Give back only the lines in the records below from the one with "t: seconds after" to the one with "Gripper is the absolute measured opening", both inclusive, word for word.

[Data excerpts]
+++++
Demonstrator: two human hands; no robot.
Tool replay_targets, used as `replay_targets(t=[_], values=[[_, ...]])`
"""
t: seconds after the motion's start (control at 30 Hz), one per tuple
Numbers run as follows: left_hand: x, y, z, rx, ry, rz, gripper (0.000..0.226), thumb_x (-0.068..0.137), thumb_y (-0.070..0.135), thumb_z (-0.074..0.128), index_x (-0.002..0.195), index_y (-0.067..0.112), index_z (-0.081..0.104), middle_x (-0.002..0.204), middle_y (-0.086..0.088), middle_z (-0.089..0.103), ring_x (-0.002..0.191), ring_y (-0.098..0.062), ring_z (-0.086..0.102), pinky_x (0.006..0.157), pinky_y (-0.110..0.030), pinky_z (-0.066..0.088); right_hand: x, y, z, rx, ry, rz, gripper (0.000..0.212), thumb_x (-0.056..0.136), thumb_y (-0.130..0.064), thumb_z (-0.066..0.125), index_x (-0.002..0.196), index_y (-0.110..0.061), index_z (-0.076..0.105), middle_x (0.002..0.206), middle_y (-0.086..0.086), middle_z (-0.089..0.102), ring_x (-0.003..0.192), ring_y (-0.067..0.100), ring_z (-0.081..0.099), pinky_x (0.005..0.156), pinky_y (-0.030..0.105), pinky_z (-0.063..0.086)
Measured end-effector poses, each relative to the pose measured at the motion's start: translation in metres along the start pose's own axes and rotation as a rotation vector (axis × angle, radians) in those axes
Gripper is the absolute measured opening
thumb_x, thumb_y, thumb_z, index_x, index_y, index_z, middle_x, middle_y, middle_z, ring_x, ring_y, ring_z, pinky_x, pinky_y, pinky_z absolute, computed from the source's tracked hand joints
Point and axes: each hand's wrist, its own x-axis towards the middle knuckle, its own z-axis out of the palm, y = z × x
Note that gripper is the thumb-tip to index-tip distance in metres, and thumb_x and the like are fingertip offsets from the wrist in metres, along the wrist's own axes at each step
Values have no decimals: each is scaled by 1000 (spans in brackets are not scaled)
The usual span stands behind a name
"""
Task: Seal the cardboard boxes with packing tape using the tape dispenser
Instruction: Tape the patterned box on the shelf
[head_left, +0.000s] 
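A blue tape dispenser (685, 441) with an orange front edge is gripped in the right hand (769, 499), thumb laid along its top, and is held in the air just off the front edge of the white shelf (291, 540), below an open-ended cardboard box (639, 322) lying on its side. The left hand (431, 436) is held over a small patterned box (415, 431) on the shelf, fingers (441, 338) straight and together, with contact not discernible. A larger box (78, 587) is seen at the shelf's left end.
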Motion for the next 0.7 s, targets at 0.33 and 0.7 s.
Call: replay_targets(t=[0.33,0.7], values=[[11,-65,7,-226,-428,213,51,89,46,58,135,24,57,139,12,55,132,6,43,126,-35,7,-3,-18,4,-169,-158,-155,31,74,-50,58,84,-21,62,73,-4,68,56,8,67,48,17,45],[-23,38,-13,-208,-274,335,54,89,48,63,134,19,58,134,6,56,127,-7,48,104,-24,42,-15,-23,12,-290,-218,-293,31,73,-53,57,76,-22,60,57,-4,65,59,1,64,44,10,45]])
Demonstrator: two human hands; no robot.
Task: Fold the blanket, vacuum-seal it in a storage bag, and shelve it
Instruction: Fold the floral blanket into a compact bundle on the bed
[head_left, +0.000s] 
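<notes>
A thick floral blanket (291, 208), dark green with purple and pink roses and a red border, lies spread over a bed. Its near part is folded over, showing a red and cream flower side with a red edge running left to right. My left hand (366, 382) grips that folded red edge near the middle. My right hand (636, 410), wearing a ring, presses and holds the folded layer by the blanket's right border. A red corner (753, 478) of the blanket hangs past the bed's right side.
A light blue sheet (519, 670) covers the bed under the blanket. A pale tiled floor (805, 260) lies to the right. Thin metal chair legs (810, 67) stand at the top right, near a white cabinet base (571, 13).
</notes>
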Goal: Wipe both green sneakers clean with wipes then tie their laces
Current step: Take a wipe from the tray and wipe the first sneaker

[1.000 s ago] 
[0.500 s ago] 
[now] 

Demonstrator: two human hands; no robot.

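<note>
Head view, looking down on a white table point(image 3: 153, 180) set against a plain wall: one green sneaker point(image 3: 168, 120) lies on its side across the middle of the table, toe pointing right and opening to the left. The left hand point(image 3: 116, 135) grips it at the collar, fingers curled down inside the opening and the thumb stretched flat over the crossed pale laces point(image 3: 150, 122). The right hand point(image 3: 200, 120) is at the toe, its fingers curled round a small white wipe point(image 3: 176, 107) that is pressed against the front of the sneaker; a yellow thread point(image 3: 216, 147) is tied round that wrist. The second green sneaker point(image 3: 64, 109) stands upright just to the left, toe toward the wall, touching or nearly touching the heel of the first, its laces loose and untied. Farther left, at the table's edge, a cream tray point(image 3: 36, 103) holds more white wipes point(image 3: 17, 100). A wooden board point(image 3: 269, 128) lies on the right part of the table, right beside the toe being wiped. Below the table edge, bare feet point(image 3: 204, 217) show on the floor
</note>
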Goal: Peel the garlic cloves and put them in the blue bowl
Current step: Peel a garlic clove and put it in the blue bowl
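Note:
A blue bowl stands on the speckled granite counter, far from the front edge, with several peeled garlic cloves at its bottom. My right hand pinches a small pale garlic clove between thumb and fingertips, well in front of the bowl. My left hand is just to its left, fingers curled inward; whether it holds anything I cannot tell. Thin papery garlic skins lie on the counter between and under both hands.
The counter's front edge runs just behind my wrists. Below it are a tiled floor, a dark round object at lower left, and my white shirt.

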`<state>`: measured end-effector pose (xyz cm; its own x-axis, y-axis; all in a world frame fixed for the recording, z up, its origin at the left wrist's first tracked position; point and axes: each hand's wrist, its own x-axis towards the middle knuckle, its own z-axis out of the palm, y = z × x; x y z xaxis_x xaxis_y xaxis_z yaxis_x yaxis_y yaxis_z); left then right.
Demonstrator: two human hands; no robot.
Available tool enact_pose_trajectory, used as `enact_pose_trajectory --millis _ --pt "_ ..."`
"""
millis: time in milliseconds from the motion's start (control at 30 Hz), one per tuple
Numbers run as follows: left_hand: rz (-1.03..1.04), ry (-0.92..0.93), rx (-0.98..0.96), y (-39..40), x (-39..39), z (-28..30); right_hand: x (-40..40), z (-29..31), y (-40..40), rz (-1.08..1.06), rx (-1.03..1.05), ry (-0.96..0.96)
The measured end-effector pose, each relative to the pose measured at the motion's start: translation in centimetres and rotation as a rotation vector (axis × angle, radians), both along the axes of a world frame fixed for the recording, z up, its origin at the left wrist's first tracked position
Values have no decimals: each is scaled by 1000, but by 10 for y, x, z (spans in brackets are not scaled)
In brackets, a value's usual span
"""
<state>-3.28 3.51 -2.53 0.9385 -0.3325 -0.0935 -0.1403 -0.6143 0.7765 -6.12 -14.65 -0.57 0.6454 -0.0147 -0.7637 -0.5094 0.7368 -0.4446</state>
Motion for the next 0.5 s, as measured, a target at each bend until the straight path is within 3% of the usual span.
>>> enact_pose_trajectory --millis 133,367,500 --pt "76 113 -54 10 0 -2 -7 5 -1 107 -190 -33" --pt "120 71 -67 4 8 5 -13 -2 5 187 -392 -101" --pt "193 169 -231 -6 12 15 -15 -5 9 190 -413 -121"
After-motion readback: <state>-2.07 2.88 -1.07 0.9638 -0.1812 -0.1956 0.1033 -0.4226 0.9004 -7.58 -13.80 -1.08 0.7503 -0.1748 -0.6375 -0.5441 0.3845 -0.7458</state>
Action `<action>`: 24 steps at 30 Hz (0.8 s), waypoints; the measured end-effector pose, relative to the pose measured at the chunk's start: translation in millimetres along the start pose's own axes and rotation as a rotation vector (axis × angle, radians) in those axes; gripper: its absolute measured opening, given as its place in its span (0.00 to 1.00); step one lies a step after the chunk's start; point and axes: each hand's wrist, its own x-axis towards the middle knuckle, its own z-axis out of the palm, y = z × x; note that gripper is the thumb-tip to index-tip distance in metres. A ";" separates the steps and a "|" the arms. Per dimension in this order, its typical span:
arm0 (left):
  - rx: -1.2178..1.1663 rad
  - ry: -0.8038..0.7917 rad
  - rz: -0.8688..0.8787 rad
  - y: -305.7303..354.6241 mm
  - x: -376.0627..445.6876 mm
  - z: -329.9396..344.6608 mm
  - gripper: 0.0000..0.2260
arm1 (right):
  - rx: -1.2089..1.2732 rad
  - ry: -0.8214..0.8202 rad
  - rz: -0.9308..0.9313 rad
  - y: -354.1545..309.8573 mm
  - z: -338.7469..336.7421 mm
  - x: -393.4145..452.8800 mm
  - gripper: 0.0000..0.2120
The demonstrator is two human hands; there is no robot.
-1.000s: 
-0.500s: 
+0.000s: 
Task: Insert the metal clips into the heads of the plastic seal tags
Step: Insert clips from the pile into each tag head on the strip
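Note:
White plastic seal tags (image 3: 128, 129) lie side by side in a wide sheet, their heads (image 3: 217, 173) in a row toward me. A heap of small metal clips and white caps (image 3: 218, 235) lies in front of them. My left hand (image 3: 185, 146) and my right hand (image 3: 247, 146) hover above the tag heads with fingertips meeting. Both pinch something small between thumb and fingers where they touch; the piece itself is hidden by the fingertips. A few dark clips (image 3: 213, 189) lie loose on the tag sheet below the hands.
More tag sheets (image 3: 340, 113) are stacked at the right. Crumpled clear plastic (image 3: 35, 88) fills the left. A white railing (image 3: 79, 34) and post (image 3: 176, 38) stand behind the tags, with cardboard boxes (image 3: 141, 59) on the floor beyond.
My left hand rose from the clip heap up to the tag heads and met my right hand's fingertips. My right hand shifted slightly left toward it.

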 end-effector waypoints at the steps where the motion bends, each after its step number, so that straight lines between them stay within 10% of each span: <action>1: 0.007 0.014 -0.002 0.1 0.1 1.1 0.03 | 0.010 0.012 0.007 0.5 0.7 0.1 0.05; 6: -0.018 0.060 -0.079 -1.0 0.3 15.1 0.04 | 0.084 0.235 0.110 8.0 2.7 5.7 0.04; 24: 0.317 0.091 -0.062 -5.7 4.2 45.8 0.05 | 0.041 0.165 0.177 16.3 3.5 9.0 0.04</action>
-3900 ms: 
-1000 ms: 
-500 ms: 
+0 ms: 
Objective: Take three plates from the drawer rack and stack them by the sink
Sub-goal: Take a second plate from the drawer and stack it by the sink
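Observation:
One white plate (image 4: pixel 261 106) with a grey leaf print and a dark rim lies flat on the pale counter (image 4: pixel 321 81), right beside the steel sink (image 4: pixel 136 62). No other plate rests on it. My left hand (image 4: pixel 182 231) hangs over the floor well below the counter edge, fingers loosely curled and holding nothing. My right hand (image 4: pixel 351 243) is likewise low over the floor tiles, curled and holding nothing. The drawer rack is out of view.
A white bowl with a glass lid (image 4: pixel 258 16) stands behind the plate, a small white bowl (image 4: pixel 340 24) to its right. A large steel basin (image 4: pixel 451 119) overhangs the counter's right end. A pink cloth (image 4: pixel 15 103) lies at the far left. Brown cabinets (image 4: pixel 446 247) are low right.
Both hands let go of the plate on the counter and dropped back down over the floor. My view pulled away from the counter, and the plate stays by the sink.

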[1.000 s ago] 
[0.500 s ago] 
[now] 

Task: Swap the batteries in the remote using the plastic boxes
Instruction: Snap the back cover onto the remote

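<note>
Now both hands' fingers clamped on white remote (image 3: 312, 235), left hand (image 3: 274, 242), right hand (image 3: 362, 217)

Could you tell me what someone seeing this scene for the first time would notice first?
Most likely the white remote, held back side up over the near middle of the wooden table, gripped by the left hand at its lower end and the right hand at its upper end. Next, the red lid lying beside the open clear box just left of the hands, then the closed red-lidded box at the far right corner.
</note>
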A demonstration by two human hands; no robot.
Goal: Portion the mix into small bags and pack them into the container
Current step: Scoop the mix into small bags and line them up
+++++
* TASK RESPONSE
t: seconds after the motion's start (control at 30 Hz), one per tuple
Numbers run as follows: left_hand: x, y, z, rx, ry, rz, gripper (0.000..0.226), thumb_x (-0.068..0.137), thumb_y (-0.070..0.135), thumb_z (-0.074..0.128), index_x (-0.002..0.195), index_y (-0.067..0.112), index_z (-0.081..0.104), middle_x (-0.002..0.204), middle_y (-0.086..0.088), middle_z (-0.089..0.103), ring_x (-0.002..0.191), ring_y (-0.098..0.062), ring_z (-0.086..0.102), pinky_x (0.006..0.157), pinky_y (-0.110..0.030), pinky_z (-0.066..0.088); right_hand: x, y, z, rx, ry, rz, gripper (0.000..0.212), thumb_x (-0.056..0.136), thumb_y (-0.130..0.064), thumb_z (-0.066..0.125), index_x (-0.002..0.196), index_y (-0.110..0.061), index_z (-0.076..0.105), middle_x (0.002..0.206), middle_y (-0.086..0.086), middle_z (-0.089..0.102), ring_x (-0.003..0.192), ring_y (-0.067..0.100), ring_z (-0.081..0.099), pinky_x (0.005..0.156), pinky_y (-0.030..0.105), pinky_z (-0.063..0.086)
Measured end-effector poses, each relative to the pose measured at the motion's start: translation in metres along the start pose's own axes and rotation as a rotation vector (axis × angle, radians) in those axes
Gripper is the absolute measured opening

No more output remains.